I have libraries of poetry that don't make sense to anyone.
They just read and show their sympathies without understanding one.
My life is like a mansion with these windows of time.
I look out the back and see the past without knowing if it's mine.
The statues and the crickets and the pools and the spigots.
All the uninvited guests that's living here, they never visit.
The basement and the attic and Jacob's place of rest.
Evelyn's closet, buried under trash and clothes, hiding from the guests.
The mirrors and the storm and the House of Death outside.
The demon in the corner, there's nowhere left to hide.
There's thousands of me here today, staring at the moonlight,
All panicking and running around, trying to do what's right.
I put on my hood and my blindfold, dripping blood from screwed in holes.
With binded eyes that's filled with ink and lies, the pain would take control.
I have no problem with you. I merely want to be good friends.
I want less tension and correction from all the trauma that didn't end.
I want attention and protection, I want love and affection.
I want somebody who's words aren't filled with suspicion.
You tell me you care, but you don't call and you don't text.
You don't give gifts or write me notes, well I guess what should I expect?
I cant expect you to care nearly as much as I.
I guess unrequited affection is what im best at in life.
I'm that weird kid, that waits for hours outside your work
To give you your birthday gift and I get yelled at and end up hurt.
I'm the one that pays for a vacation when your family is too much for you.
When school and friends and drama get to be too much im there for you.
You use the hotel and the kindness I give to manipulate and rape me
And now I believe every word every time someone would blame me.
When everyone turns against you and you have nobody else,
I'm the who's standing up for that one person who needs help.
When you get embarrassed in front of friends, I'll embarrass myself too.
I cant expect you to truly live if all the tension is on you.
I'll save thousands of dollars to do something nice.
But when that time comes around, I'll no doubt, pay the price.
I am Invisible. Nobody can see me.
Everyone says they care but none of you really need me.
I've never gotten a random gift. I've never felt true affection.
I've never been in a situation where I felt a real connection.
Reciprocated love is all that I want.
And people think its easy just because im being blunt.
None of you prove you care. All I hear are empty words.
My hallucinations are more genuine than you, and the thought of that just hurts.
Invisible Polysemy is the best definition,
For all the things I try to be that doesn't get any recognition.
All this effort, all this stress, and never a second where I digress.
All for what?? For you to guess that all my problems just regress?
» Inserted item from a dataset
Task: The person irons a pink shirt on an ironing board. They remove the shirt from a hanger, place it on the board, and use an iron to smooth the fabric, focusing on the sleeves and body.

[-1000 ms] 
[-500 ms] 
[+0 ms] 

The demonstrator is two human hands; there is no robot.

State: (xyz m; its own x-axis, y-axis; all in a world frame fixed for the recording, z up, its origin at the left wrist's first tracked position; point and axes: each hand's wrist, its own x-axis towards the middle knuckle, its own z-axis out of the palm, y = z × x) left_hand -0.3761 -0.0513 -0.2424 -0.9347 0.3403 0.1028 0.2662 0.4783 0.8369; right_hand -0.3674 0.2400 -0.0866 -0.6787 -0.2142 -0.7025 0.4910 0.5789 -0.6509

I shouldn't force these expectations. I shouldn't be mad at you.
I shouldn't waste my time with people who can't see what has ensued.
I shouldn't think that you don't care. I shouldn't act like you aren't there,
But anyone who knows me knows, I'm not asking for much here.
Nobody reciprocates a fraction of what I give,
And the only satisfaction I get in life is helping others live.
I can be best described as Invisible Polysemy.
Nobody can see the deeper meanings I keep inside of me.
I'm just a poem no one reads or even cares to understand.
They don't understand the layers I've put in to who I am.
I can only blame myself for all the things that I don't mention,
But asking for help is the same as begging for attention.